Alors sur quoi va-t-il écrire ?
Il a trouvé : de son enfance ;
de l’enfance de ce garçon absent, faux maigre gras déjà. Fantôme parmi les étants debout, lui déjà assis.
Une vie oubliée ; de lui mais surtout des autres.
Il n’a pas joué, à quoi ?
Il n’a pas chanté, quelle chanson ?
Il n’a pas ri ni pleuré, de quelle joie ou chagrin ?
Pas même crié.
Il est né en silence car avant lui il n’y avait rien, alors pourquoi s’en émouvoir.
Quelques années d’absence d’où ne ressort aucun souvenir, engendré par des non-créés !
Quelques plages de Cancun à Lourenço Marques en passant par Zuidcoote et partout le même sable.
Un sable blanc, sec, qui coule entre les doigts, indéfiniment.

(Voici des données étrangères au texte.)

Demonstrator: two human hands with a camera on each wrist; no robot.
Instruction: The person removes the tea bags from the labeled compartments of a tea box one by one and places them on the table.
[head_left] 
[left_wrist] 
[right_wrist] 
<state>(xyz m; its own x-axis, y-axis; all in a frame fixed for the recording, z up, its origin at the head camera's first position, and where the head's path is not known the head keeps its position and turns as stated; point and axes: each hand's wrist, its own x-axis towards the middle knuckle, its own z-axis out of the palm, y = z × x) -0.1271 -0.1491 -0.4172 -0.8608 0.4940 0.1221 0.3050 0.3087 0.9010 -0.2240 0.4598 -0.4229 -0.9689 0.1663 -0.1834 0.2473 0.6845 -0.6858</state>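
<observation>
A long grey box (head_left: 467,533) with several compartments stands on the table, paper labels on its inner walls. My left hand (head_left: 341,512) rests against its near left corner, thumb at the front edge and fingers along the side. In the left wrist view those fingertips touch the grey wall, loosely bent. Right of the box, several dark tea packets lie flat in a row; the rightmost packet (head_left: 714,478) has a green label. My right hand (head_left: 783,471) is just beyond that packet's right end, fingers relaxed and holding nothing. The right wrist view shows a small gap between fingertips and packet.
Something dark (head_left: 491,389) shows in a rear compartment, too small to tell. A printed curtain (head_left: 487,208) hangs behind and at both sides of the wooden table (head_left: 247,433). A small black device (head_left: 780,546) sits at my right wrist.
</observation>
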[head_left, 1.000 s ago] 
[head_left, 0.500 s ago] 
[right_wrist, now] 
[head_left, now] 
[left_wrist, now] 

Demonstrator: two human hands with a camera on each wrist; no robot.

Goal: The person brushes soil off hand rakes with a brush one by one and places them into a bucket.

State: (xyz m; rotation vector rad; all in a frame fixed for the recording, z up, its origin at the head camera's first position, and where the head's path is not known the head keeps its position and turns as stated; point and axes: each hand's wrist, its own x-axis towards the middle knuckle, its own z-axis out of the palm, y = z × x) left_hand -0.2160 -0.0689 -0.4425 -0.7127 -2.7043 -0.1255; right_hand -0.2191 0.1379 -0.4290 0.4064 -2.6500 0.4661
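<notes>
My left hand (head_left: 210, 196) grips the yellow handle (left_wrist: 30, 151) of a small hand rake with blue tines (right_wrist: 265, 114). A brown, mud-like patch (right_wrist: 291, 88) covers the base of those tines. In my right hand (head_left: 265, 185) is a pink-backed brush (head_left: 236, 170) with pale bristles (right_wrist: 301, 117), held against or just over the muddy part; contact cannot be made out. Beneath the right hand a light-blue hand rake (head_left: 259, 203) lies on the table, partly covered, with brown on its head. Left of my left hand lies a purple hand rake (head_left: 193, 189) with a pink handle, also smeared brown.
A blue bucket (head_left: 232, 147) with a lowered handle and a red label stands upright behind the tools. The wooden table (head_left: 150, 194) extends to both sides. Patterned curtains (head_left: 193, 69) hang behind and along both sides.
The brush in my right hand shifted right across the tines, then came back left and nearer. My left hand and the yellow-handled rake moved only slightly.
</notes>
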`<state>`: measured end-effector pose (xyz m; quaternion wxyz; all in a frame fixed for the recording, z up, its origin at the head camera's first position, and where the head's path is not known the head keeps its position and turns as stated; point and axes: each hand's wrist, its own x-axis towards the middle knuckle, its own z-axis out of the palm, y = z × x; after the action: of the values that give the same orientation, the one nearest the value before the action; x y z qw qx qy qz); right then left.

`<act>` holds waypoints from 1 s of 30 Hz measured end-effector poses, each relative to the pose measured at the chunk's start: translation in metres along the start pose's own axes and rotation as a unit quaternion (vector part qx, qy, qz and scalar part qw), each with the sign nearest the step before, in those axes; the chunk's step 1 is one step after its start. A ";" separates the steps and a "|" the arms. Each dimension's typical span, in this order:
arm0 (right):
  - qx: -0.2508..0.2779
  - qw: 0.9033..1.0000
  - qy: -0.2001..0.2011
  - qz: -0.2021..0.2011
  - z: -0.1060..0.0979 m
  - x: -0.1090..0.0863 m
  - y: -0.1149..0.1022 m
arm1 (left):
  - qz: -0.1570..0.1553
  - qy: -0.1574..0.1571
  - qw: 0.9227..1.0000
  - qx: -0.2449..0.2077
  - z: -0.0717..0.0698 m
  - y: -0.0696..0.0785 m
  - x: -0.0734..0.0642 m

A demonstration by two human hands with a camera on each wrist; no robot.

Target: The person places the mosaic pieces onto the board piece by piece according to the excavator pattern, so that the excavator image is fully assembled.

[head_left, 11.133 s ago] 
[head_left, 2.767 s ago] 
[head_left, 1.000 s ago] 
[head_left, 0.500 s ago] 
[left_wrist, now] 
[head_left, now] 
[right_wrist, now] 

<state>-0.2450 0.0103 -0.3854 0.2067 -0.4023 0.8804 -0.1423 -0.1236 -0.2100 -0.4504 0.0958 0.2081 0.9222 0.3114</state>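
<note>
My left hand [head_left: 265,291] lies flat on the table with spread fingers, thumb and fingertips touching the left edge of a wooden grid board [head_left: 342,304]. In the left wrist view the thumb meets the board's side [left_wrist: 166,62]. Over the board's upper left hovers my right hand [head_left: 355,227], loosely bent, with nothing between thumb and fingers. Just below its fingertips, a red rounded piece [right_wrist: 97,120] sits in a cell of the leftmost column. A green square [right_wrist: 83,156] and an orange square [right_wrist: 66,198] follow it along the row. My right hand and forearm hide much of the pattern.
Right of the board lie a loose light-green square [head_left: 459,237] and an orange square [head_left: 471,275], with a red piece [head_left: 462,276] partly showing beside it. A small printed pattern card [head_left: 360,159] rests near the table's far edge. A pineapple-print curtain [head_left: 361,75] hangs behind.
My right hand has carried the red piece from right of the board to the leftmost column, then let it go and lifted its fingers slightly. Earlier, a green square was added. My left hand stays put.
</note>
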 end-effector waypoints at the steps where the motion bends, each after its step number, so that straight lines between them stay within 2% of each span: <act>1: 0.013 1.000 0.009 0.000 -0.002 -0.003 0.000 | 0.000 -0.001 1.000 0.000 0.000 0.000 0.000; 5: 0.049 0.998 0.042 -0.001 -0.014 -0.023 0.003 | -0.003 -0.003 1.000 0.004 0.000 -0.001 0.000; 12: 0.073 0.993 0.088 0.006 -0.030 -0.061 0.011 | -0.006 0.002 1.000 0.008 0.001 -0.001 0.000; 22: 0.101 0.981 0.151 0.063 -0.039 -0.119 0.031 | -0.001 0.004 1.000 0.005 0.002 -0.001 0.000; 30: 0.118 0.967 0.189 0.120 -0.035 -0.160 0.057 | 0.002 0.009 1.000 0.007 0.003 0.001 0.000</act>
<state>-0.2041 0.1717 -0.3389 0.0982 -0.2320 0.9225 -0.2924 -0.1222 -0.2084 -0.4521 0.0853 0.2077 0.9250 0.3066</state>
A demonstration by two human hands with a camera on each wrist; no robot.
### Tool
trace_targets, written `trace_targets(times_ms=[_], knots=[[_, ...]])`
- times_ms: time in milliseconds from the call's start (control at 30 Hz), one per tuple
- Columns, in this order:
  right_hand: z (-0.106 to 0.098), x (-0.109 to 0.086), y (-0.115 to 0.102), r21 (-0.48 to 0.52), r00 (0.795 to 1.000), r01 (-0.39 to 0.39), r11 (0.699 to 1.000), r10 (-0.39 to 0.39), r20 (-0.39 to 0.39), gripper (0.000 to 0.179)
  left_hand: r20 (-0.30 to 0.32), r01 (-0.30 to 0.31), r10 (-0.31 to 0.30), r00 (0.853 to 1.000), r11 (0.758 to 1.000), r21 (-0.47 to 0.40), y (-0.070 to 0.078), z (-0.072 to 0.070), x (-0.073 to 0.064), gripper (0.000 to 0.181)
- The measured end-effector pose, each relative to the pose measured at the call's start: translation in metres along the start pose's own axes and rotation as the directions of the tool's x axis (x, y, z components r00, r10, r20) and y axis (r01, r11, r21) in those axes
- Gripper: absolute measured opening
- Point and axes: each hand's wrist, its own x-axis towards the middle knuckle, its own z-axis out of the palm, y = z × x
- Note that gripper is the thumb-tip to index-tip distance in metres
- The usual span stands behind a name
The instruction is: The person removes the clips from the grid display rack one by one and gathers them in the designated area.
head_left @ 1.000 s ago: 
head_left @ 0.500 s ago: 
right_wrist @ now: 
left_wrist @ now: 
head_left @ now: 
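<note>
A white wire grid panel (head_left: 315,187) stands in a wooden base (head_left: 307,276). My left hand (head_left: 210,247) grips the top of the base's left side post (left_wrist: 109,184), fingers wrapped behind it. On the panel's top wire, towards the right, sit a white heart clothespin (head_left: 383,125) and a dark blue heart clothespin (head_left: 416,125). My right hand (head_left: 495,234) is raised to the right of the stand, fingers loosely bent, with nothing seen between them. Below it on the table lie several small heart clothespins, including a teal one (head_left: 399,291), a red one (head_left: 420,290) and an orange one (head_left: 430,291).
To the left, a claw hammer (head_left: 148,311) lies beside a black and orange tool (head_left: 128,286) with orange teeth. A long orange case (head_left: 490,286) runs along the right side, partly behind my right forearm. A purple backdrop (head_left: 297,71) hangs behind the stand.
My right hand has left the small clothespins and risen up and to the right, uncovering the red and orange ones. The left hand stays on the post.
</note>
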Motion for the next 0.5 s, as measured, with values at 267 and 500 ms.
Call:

Comment jouer avec ce sablier géant, cette eau, aussi, qui coule ; tous ces éléments qui échappent à toute prise.
De haut en bas !
Mais déjà les traces.
Alors, il court dans le sable pour écrire son histoire, son histoire de rien que l’eau a vite effacé du sable.
Alors, il recommence encore et encore, chaque jour, chaque semaine, chaque année sur les plages du monde entier car il est le monde, il est le Tout ; il est l’histoire.
L’histoire à écrire de ces éléments qui coulent indéfiniment.
De haut en bas !
Il va prendre plusieurs jours à raconter – à écrire – son histoire d’enfance.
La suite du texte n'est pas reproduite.